Exercise objective:
Where a line below holds the string "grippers", copy that line.

Data shown:

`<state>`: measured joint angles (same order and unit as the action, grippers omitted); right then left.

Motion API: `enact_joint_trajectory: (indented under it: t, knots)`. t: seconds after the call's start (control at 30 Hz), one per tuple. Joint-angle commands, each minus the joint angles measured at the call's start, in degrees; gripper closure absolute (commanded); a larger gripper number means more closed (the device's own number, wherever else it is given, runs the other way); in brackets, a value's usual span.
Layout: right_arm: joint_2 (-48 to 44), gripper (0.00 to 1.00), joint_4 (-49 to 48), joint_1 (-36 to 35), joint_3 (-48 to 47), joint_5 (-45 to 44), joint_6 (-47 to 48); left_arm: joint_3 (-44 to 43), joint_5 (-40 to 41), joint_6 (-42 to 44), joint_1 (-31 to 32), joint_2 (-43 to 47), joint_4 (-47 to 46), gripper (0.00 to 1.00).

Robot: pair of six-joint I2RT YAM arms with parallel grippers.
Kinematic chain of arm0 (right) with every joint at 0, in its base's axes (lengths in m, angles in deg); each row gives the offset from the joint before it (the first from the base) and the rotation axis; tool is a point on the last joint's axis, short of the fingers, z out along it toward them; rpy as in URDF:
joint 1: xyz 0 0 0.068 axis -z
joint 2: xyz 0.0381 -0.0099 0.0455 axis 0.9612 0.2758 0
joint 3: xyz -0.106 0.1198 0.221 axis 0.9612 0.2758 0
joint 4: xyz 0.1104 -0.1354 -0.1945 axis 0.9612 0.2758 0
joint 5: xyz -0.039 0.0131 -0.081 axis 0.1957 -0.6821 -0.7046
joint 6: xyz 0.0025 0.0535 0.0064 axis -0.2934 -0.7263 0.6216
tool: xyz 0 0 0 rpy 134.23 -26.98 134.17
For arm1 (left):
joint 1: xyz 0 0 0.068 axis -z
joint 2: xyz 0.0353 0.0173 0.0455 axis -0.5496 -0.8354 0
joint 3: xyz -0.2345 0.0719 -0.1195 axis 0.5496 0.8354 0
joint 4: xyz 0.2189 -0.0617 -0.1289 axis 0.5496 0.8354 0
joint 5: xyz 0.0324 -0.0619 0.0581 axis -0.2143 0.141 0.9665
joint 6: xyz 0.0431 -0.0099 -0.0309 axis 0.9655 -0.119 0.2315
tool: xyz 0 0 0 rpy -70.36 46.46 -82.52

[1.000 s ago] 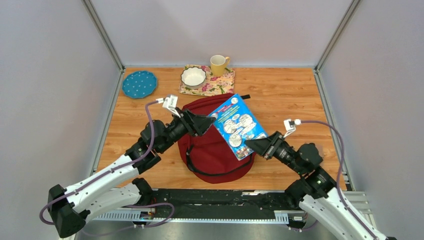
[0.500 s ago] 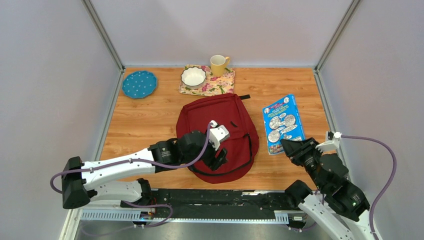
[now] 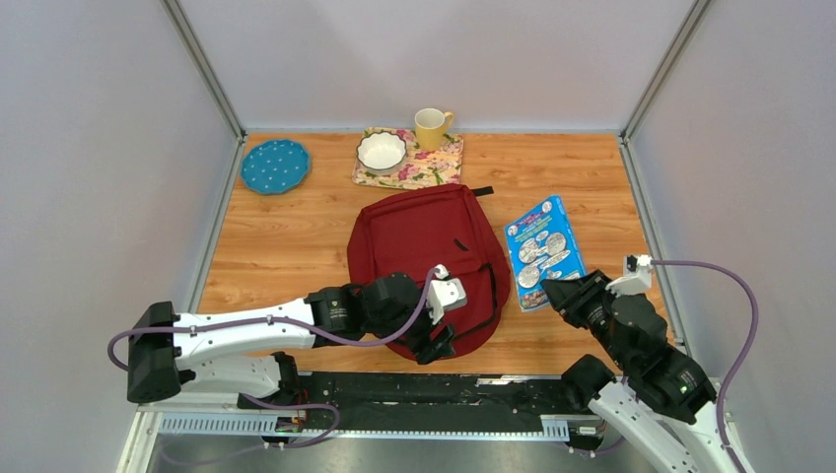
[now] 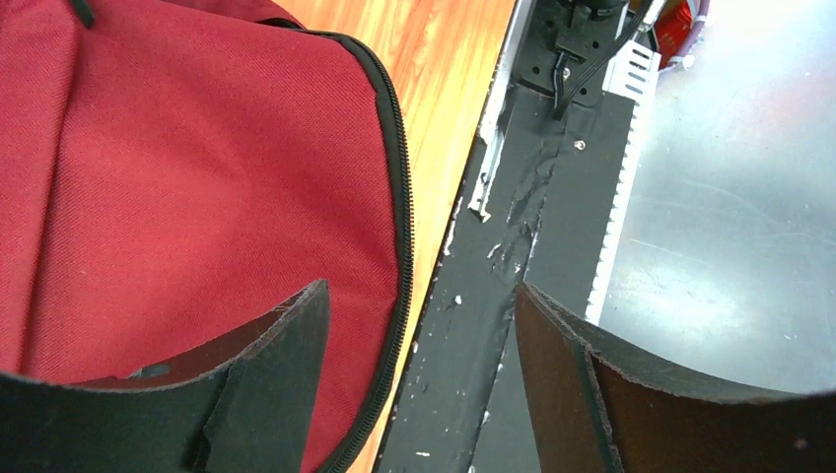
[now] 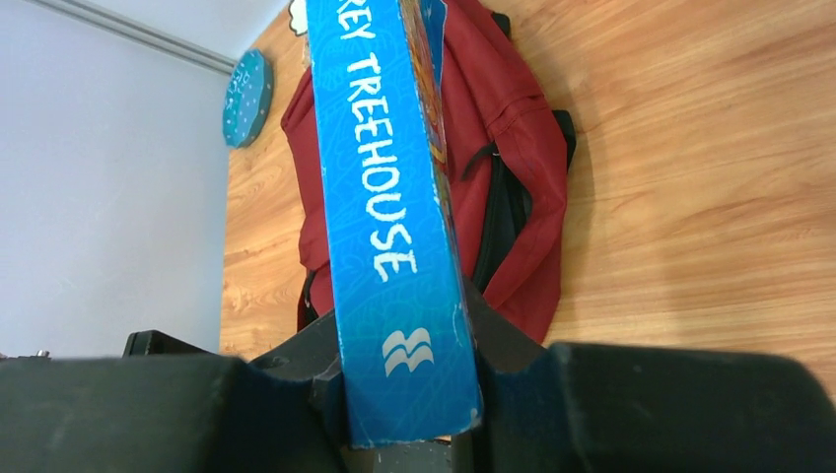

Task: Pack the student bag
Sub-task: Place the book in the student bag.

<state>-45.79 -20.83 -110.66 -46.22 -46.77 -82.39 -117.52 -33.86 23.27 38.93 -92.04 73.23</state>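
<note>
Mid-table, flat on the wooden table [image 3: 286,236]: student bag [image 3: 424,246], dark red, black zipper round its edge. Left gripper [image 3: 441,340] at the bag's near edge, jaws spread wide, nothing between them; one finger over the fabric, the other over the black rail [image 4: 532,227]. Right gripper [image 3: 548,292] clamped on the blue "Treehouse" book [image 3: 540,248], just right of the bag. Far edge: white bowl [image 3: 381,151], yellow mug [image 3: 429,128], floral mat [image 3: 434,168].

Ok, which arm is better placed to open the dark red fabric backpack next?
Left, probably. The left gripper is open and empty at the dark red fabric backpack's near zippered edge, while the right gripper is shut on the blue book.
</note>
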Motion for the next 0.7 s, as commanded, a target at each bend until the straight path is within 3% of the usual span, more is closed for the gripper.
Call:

Task solution:
`<state>`: measured joint angles (same order and unit as the action, grippers omitted); right then left.
Robot: pair of six-joint I2RT YAM arms with parallel grippers.

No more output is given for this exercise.